When we first deployed StarRocks, our primary goal was speed: speed to deliver new use cases, speed to unlock real-time analytics in the product, and speed to move away from legacy patterns that were starting to hold us back.

To accelerate adoption, we made a pragmatic decision early on: reuse the DBT models originally built for Snowflake to power our StarRocks data infrastructure. This allowed the team to move extremely fast and ship new data-powered product features in record time.

But once those features were live, it became clear that what works well in Snowflake does not automatically translate to optimal performance in StarRocks, especially when views, joins, and dimensional modelling patterns are involved.

This post is about that realisation, the changes we made, and the mindset shift it forced on us.

What This Fact Table Powers in the Product

Before diving into modelling and performance, it's worth grounding this in real product use cases.

The fact table used as an example in this post — fact_sale_items—powers several real-time widgets in the application, including:

  • Sales by employee
  • Sales by location
  • Sales by item

These widgets are visible directly in the product UI and are expected to respond in real time, which makes query latency and tail performance (p95/p99) critical.

Fresha reporting widgets: a ‘Top performers’ card showing best sales day, best location, best-selling item, and top team member with revenue comparisons, alongside a ‘Team’ card with an occupancy percentage chart and a ranked list of team members by sales.
Fresha widgets powered by StarRocks

The Initial State: Snowflake-Style Modelling in StarRocks

At the beginning, we reused Snowflake's current dimensional modelling approach a fact table with denormalised dimensional attributes.

This approach works very well in Snowflake's batch-oriented model, especially when queries consistently filter or group by the same dimensions.
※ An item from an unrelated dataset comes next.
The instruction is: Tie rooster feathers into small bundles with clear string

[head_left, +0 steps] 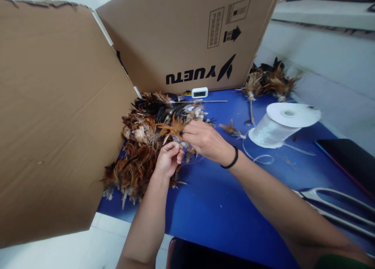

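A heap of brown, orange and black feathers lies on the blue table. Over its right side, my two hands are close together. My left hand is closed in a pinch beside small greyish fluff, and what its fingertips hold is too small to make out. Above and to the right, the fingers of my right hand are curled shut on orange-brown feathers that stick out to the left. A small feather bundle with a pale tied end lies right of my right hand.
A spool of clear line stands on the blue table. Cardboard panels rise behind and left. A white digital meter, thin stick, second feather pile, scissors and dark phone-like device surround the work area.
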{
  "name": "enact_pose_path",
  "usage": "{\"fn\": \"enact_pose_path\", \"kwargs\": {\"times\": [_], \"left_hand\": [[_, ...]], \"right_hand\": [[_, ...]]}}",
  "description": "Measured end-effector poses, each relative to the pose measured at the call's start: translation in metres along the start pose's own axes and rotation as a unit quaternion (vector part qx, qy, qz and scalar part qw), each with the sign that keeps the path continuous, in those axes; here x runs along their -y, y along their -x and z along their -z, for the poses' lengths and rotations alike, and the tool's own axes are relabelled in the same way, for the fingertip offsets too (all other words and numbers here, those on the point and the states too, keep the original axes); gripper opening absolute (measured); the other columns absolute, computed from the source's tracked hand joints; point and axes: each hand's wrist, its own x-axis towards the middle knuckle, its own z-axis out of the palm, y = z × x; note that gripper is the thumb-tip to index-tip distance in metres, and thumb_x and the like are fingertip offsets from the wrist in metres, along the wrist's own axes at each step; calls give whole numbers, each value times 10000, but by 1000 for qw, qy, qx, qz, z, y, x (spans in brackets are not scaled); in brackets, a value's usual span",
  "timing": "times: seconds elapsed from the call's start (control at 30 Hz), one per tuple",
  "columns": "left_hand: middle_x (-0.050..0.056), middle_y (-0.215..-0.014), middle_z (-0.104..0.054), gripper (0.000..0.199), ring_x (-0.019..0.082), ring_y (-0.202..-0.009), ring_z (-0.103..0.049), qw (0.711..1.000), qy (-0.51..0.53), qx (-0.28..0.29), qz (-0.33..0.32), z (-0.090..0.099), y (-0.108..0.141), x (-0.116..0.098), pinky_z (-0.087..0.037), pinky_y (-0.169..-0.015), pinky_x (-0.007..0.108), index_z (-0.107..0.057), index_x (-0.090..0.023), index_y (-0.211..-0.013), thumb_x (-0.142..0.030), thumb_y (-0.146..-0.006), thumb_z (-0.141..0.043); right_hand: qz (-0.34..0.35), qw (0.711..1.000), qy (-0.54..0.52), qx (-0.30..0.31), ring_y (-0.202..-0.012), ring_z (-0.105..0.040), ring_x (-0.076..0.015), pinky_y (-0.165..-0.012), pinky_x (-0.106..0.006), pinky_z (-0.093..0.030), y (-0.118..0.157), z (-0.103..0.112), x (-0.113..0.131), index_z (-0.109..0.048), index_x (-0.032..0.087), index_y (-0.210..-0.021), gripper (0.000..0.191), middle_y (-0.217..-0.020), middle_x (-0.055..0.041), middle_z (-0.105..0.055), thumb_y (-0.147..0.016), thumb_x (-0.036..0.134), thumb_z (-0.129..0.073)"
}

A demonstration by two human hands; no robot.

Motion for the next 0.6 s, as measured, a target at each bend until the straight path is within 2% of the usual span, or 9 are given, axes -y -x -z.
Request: {"fn": "enact_pose_path", "kwargs": {"times": [0.43, 0.53, 0.6], "left_hand": [[-8, -568, -590, 249, 26, -369, -435, 1000, 4, -5, -15, 2, 0, 1, -333, -363, 153, -596, -114, -644, -277, -631, -784], [-12, -573, -590, 259, 31, -378, -450, 999, -5, -10, -40, 0, 0, 1, -343, -375, 158, -578, -122, -638, -277, -631, -786], [-18, -570, -585, 268, 33, -382, -455, 998, -12, -17, -62, -1, 0, 0, -353, -388, 162, -567, -128, -642, -286, -639, -783]], "right_hand": [[-1, 1000, 4, -7, -733, -466, -177, -678, -315, -361, -1, -1, 5, -620, 145, -712, 323, -731, -64, -577, -942, 148, -393], [-30, 998, -43, -18, -744, -505, -173, -706, -309, -407, -1, -1, 4, -618, 146, -744, 268, -745, -61, -587, -927, 144, -422], [-79, 993, -86, -27, -800, -551, -174, -752, -308, -443, 1, 0, 2, -631, 143, -891, 157, -838, -70, -623, -900, 139, -474]]}}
Because the joins are paid once at materialisation time, the resulting tables can freely expose additional dimensional attributes without incurring extra query-time cost.

In StarRocks, however, the fact is not materialized and is instead implemented as a view. As a result, all joins are executed at query time, meaning that even unused dimensions still incur a cost because the underlying tables must be scanned and joined. As the fact table expands to cover more use cases, this overhead compounds and query performance degrades rapidly.

At this stage, performance was acceptable:

  • p95 latency ranged from ~200 ms to just over 1 second, depending on the query
  • Fast enough to power the product
  • But clearly inefficient when inspecting query profiles

A Red Flag: Query Profiles Told a Different Story

Once we started looking at query profiles, several patterns stood out:

  • High memory allocation
  • Large numbers of connector scan operators
  • More rows scanned than strictly necessary
  • Joins executed even when the dimension was not used by the query

In short, we were paying for data we didn't actually need.

Query Profile Link.

StarRocks query profile overview displaying query ID, start time, duration, state, user, database and warehouse, plus panels for memory usage, execution time breakdown, and scan metrics.
Query profile high level summary

This wasn't a StarRocks problem, it was a modelling problem.

Moving to a Query-Driven Physical Design

Instead of asking "What is the cleanest logical model?", we flipped the question to:

"What does this query actually need?"

We kept one logical fact table for consistency but changed the physical design, we added multiple denormalised projections (views), each optimised for a specific set of queries with the dimensions actually required for that use case.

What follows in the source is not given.